Importantly, this review highlights that, despite the high prevalence of non-dependent parental drinking, the current evidence base does not yet support a single, clear conclusion regarding its impact on parenting practices. Making this gap visible constitutes a key contribution from the review and underscores the need for further research in this area.
5. Conclusions
The findings of this systematic review indicate that parental alcohol use is frequently associated with poorer quality parenting practices. However, the strength, direction, and consistency of these associations vary across drinking patterns, parenting domains, and study contexts. In particular, while alcohol use disorders (AUD) have been more consistently linked to impairments in general parenting practices, findings related to non-dependent alcohol use and alcohol-specific parenting remain more mixed and less conclusive. This variability highlights the need for caution in drawing overarching conclusions and underscores important gaps in the current evidence base.

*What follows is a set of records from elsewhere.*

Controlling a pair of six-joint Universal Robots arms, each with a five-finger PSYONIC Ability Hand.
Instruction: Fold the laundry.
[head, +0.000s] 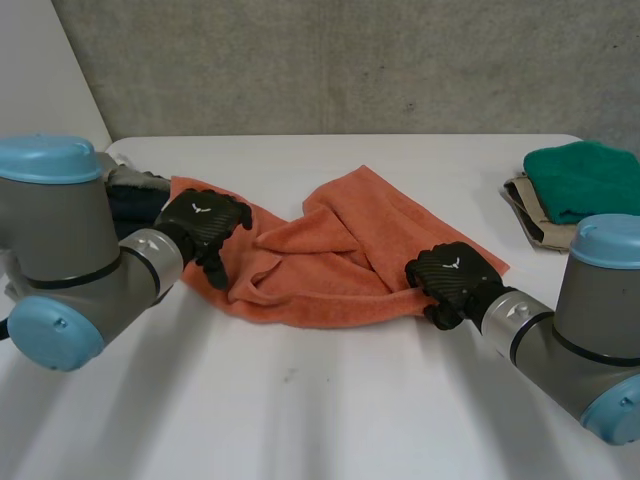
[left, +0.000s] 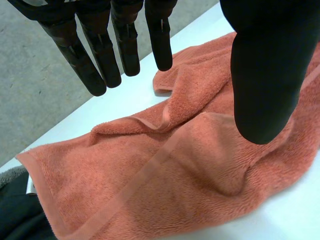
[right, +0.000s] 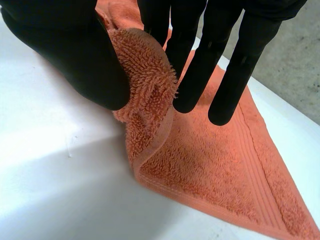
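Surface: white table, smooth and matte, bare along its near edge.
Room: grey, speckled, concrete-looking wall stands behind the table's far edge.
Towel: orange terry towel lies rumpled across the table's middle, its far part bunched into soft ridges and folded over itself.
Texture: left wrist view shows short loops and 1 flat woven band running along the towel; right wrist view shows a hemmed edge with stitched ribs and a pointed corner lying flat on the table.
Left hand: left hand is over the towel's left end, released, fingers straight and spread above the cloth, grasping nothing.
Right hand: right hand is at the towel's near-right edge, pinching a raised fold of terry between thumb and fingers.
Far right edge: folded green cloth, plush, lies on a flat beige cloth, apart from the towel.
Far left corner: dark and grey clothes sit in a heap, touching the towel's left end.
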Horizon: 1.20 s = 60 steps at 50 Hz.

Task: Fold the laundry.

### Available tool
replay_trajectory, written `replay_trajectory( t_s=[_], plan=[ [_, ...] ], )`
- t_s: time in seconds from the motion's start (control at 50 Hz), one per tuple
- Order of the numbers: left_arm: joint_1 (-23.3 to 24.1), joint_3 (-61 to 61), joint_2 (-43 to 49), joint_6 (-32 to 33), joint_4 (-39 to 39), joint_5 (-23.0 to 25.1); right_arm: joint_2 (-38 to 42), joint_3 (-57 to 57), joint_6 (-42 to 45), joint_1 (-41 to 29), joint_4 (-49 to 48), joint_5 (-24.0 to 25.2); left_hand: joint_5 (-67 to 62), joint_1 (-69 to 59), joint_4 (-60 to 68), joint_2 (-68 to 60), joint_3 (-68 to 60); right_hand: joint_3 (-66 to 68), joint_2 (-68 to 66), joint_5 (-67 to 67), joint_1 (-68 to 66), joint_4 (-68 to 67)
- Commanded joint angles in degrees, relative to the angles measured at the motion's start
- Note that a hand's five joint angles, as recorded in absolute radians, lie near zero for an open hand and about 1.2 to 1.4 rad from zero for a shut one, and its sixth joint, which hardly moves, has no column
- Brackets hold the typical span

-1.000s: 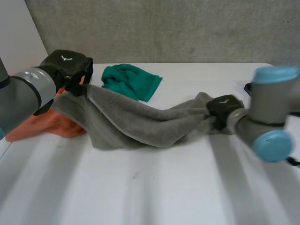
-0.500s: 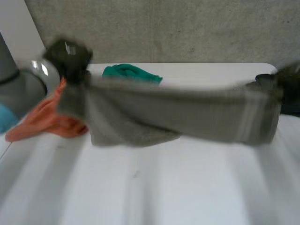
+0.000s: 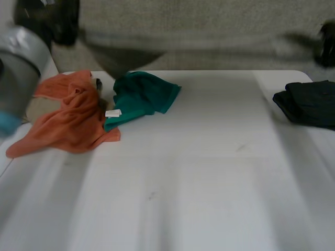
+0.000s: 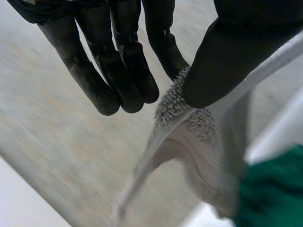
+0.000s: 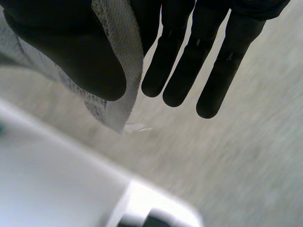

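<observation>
Laundry on and above a white counter. A grey towel is stretched in the air along the 12 o'clock side of the head view, off the counter and above its far edge.

The left hand holds one end at about 11 o'clock. The right hand holds the other end at about 2 o'clock. Near the left end the towel sags lower, and that dip hangs over the cloths below.

Seen from the left wrist, the left hand pinches the towel's looped edge between its thumb and one finger, with the other fingers straight beside it. The towel falls away below the fingertips, with green fabric behind it.

Seen from the right wrist, the right hand likewise nips a towel edge between thumb and one finger. Its remaining fingers are straight and free of the cloth.

On the counter at 9 o'clock lies a crumpled orange cloth. A green cloth touches it at about 10 o'clock, with a small white label showing where the two meet. A black cloth lies bunched at 3 o'clock by the counter's edge, well apart from the others.
</observation>
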<state>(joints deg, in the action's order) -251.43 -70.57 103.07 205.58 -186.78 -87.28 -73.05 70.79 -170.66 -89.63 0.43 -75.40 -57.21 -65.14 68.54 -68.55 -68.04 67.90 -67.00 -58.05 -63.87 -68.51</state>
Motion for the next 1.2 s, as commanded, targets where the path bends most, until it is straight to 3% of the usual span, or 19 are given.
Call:
replay_trajectory(
  t_s=[0.02, 0.08, 0.16, 0.22, 0.28, 0.38, 0.68, 0.86, 1.0, 1.08, 1.16, 1.2],
  plan=[
    [1.4, -18.4, 1.9, 0.0, -5.7, 3.1, 3.8, 13.9, 8.1, 1.2, 1.9, 4.1, -12.8, -14.9, 11.5, -11.5, -12.0, 12.1, -13.0, -11.9, -16.1, -11.5],
    [0.4, -21.6, 8.8, 0.7, -9.1, 2.6, 7.0, 16.9, 12.4, 2.2, 1.8, 3.9, -12.8, -14.9, 11.5, -11.5, -12.0, 12.1, -13.0, -11.9, -16.1, -11.5],
    [-0.4, -20.9, 13.6, 1.0, -8.1, 2.9, 10.1, 17.5, 15.7, 3.7, 3.3, 3.1, -12.8, -14.9, 11.5, -11.5, -12.0, 12.1, -13.0, -11.9, -16.1, -11.5],
    [-1.0, -19.3, 13.9, 0.9, -6.5, 3.8, 9.8, 17.6, 15.2, 4.7, 4.0, 3.2, -4.8, -6.8, 3.4, -3.4, -3.9, 12.1, -13.0, -11.9, -16.1, -11.5],
    [-2.0, -18.6, 12.9, 0.7, -5.6, 4.5, 8.3, 18.0, 14.3, 5.3, 4.1, 3.2, 17.3, 15.2, -18.6, 18.6, 18.1, 12.1, -13.0, -11.9, -16.1, -11.5],
    [-2.8, -18.5, 13.0, 1.0, -5.9, 5.2, 6.5, 18.5, 12.6, 6.3, 3.7, 3.7, 26.2, 24.1, -27.5, 27.5, 27.0, 12.1, -13.0, -11.9, -16.1, -11.5],
    [-3.4, -22.9, 12.7, 3.1, -3.9, 10.9, 8.4, 18.2, 13.1, 6.4, 2.6, 3.9, 33.6, 31.5, -34.9, 35.0, 34.4, 12.1, -13.0, -11.9, -16.1, -11.5],
    [0.2, -22.4, 14.9, 5.3, -2.3, 9.6, 9.5, 16.7, 13.1, 7.9, 3.3, 3.6, 39.3, 37.3, -40.7, 40.7, 40.2, 12.1, -13.0, -11.9, -16.1, -11.5],
    [2.2, -18.8, 19.4, 7.9, -4.6, 7.1, 9.7, 16.9, 13.3, 7.5, 3.3, 3.6, 37.8, 35.8, -39.2, 39.2, 38.7, 12.1, -13.0, -11.9, -16.1, -11.5],
    [2.4, -15.9, 22.3, 10.5, -6.0, 2.9, 9.5, 16.7, 13.4, 7.6, 3.4, 3.5, 26.9, 24.8, -28.2, 28.3, 27.8, 12.1, -13.0, -11.9, -16.1, -11.5],
    [2.7, -15.0, 23.2, 13.8, -6.7, 0.8, 9.2, 16.3, 13.4, 8.1, 4.0, 3.5, 8.9, 6.9, -10.3, 10.3, 9.8, 12.1, -13.0, -11.9, -16.1, -11.5],
    [3.1, -15.3, 23.0, 14.8, -6.7, 1.3, 9.1, 16.1, 13.4, 8.4, 4.7, 3.5, -10.5, -12.6, 9.2, -9.2, -9.7, 12.1, -13.0, -11.9, -16.1, -11.5]
  ],
)
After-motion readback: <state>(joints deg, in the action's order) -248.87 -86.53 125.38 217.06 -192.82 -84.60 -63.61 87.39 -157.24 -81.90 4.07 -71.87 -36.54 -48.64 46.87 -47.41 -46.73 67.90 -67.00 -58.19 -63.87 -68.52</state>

Several limitations in the literature were identified. Few studies examine alcohol-specific parenting practices in the context of AUD, despite AUD being the most extensively studied drinking pattern in relation to general parenting. Conversely, alcohol-specific practices are more often examined in studies of non-dependent drinking, although this body of evidence remains limited in scope and methodological consistency. In addition, maternal AUD and gender-specific associations between parental drinking and parenting practices remain underrepresented, despite indications that associations may differ between mothers and fathers. Light to moderate drinking patterns, the most prevalent forms of alcohol consumption in the general population, also remain ambiguously defined and comparatively understudied, limiting understanding of their potential implications for parenting.
Parenting is a complex, multidimensional, and dynamic construct shaped by reciprocal psychological, biological, social, and cultural processes, as well as by broader contextual influences such as socioeconomic conditions and gender norms. Consequently, parental alcohol use should not be examined in isolation but rather situated within the wider ecological context in which parenting occurs. The predominance of studies conducted in Western countries further constrains the generalizability of current findings and highlights the need for more geographically and sociocultural diverse research.
Overall, this review underscores critical gaps in knowledge regarding how different patterns of parental alcohol use relate to parenting practices, particularly in everyday, non-clinical contexts. Addressing these gaps through robust longitudinal designs and more diverse samples is essential for clarifying pathways of influence and informing prevention efforts and parenting interventions. Improved understanding of modifiable risk and protective factors may ultimately support more effective alcohol-related and parenting-focused public health strategies.